Designing a URL Shortener

A system design walkthrough for building a service like TinyURL or bit.ly: how a long URL becomes a short slug, how that slug is stored and looked up, and why almost every decision is shaped by the fact that reads vastly outnumber writes.

A URL shortener takes a long, unwieldy link and hands back a short one — https://example.com/abc123 — that redirects to the original. The product is deceptively simple, which is exactly why it is a popular interview question: the requirements are small enough to fully specify in a few minutes, yet the design forces you to reason about ID generation, storage schemas, caching, and the semantics of HTTP redirects. This guide walks the problem from requirements to a working design, keeping the discussion generic and educational rather than tied to any one company's implementation.

Contents

  1. Requirements & Estimates
  2. Write Path & Read Path
  3. Two Ways to Generate the ID
  4. Base62 and the Length Math
  5. Data Model
  6. Redirect Semantics: 301 vs 302
  7. Caching the Hot Slugs
  8. Summary

1. Requirements and Estimates

Before sketching anything, pin down what the service must do. The functional requirements are short: given a long URL, return a short URL; given a short URL, redirect the caller to the original long URL. Optional extras — custom aliases, link expiry, analytics, user accounts — are worth naming so you can decide what is in scope, but the core is just those two operations.

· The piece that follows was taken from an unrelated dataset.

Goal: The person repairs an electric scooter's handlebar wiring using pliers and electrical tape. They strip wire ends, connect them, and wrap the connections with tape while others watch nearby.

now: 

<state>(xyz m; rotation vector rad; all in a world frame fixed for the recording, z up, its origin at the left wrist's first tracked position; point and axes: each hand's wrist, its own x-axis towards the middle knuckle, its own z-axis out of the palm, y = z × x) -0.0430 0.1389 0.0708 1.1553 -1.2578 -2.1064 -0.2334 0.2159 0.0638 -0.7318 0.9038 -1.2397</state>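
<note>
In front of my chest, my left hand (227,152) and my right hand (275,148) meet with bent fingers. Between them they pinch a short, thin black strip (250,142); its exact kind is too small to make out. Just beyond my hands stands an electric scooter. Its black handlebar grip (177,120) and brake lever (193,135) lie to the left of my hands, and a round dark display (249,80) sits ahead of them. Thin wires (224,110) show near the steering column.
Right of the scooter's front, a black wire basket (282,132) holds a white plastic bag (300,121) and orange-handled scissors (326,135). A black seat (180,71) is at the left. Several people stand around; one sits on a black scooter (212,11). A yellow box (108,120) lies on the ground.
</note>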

The non-functional requirements are where the design gets its shape. The system should be highly available (a dead redirect breaks every link that was ever shared), redirects should be low-latency, and short URLs must not be guessable in a way that leaks others' links. The single most important observation, though, is the traffic shape.

PropertyAssumptionWhy it matters
Read:write ratioRoughly 100:1 — links are created once and clicked many times.The system is overwhelmingly a read service. Optimize the redirect path and cache aggressively.
New URLs per monthSay ~100M creates/month.Drives the key space: how long a slug must be to never run out.
Redirects per month~10B at 100:1.Drives read throughput and the need for a cache tier in front of the store.
RetentionLinks live for years.Storage grows steadily; the slug length must cover many years of creates.

A quick back-of-the-envelope pass: 100M writes per month is roughly 40 writes per second on average. At a 100:1 ratio that is about 4,000 reads per second, with peaks well above that. Storage is modest per row — a few hundred bytes for the long URL plus metadata — so 100M rows a month is on the order of tens of gigabytes a year, easily handled by a single relational or key-value store with replication. The dominant cost is not storage; it is serving the read flood quickly and reliably.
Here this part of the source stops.